Climate change is more about the annual mean temperatures going up. Objectively it was colder 20-30 years ago in most places.
Yeah but that doesn’t explain how the mean goes up.
In climate change the mean goes up because we are getting more extreme events, in the form of both heating and cooling events.
Lets put this in D&D terms, or at least dice rolls.
First, imagine you have two sets of dice, one blue, and one red. Blue represents cooling events, red represents heating events. In this exercise, every individual die represents one unique event (a snowstorm, a cold blast, a heatwave, a hurricane, whatever).

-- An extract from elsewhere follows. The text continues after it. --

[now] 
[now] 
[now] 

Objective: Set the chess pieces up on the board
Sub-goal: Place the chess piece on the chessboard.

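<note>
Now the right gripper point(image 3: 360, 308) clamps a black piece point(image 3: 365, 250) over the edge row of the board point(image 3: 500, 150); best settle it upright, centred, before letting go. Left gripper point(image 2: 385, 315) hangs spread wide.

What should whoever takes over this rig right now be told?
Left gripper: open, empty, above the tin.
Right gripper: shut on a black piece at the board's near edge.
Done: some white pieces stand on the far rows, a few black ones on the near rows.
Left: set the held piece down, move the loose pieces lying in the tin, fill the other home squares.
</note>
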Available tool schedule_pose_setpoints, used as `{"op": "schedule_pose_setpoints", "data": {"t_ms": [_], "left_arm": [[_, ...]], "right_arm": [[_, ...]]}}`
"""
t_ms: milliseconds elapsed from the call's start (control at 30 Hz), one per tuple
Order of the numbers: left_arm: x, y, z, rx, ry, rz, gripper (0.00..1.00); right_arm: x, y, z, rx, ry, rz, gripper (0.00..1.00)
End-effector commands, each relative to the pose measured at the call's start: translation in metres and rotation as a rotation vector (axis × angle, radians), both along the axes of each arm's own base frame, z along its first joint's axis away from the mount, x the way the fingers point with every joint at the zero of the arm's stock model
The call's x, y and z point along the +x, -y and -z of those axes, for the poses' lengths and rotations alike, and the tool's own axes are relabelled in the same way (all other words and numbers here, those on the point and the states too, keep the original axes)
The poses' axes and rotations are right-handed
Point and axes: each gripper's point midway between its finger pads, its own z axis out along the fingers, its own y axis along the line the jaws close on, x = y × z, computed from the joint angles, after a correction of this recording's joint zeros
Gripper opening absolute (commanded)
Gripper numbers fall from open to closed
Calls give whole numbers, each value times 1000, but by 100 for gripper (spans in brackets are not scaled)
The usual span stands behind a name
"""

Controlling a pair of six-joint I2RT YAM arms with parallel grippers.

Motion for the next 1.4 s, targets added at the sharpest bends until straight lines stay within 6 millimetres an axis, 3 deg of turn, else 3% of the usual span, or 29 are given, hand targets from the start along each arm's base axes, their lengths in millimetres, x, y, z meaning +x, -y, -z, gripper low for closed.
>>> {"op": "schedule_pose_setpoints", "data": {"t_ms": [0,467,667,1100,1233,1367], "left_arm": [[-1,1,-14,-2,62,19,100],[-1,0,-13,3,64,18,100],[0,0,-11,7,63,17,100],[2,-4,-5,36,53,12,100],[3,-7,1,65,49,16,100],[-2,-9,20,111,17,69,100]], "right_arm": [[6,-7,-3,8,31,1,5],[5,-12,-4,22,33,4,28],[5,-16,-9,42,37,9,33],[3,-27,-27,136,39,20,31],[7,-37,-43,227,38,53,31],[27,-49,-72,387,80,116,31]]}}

Every year, you are going to roll some equal number of red and blue dice, and whatever you get as a result, those are the extreme weather events you get, and how extreme they are. Over enough years of dice rolls, the average will approach 0, but the individual years will bounce around in terms of their means, and individual events can be cover a wide range of extremes (0-6).
Climate change is like swapping some of red D6’s (six sided dice) with a few D10’s (red sided dice), and a few of your blue D6’s with D8’s. You increase range of possible extremes, tilted slightly to one side. And yes, the mean of individual years will go up (but not always), and over the course of many years, it will trend in a more positive direction.
Basically, the average doesn’t just increase monotonically or continuously. It does so through the contribution of more extreme inputs.
The mean goes up because the average temps are rising.
Right I get that. I was referring more to extreme weather events. I feel like there are WAY more storms here now than there used to be as well.
No. There aren’t more storms, it’s more that the storms that there are are more extreme in intensity.
Just look at hurricane data. The average intensity of storms has gone up, but not necessary the frequency.
This is a consequence of more moisture being in the air from warmer general temps.